2. VULNERABLE (vul-ne-ra-bel) adj. Female…. Fully opening up one’s self emotionally to another. Male….. Playing football without a cup.
3. COMMUNICATION (ko-myoo-ni-kay-shon) n. Female… The open sharing of thoughts and feelings with one’s partner. Male… Leaving a note before taking off on a fishing trip with the boys.
4. COMMITMENT (ko- mit-ment) n. Female….. A desire to get married and raise a family. Male…… Trying not to hit on other women while out with this one.

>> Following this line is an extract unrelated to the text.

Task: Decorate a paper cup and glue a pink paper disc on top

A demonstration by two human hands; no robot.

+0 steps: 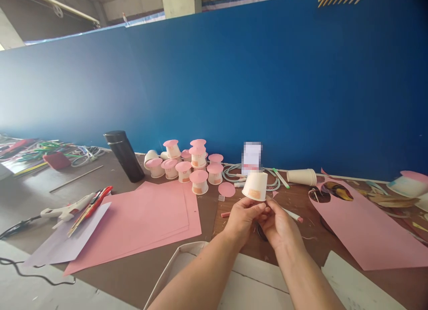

5. ENTERTAINMENT (en-ter-tayn-ment) n. Female…. A good movie, concert, play or book. Male…… Anything that can be done while drinking beer.
6. FLATULENCE (flach-u-lens) n. Female…. An embarrassing by-product of indigestion. Male…… A source of entertainment, self-expression, male bonding.
7 MAKING LOVE (may-king luv) n. Female…… The greatest expression of intimacy a couple can achieve. Male….. Call it whatever you want, just as long as we do it.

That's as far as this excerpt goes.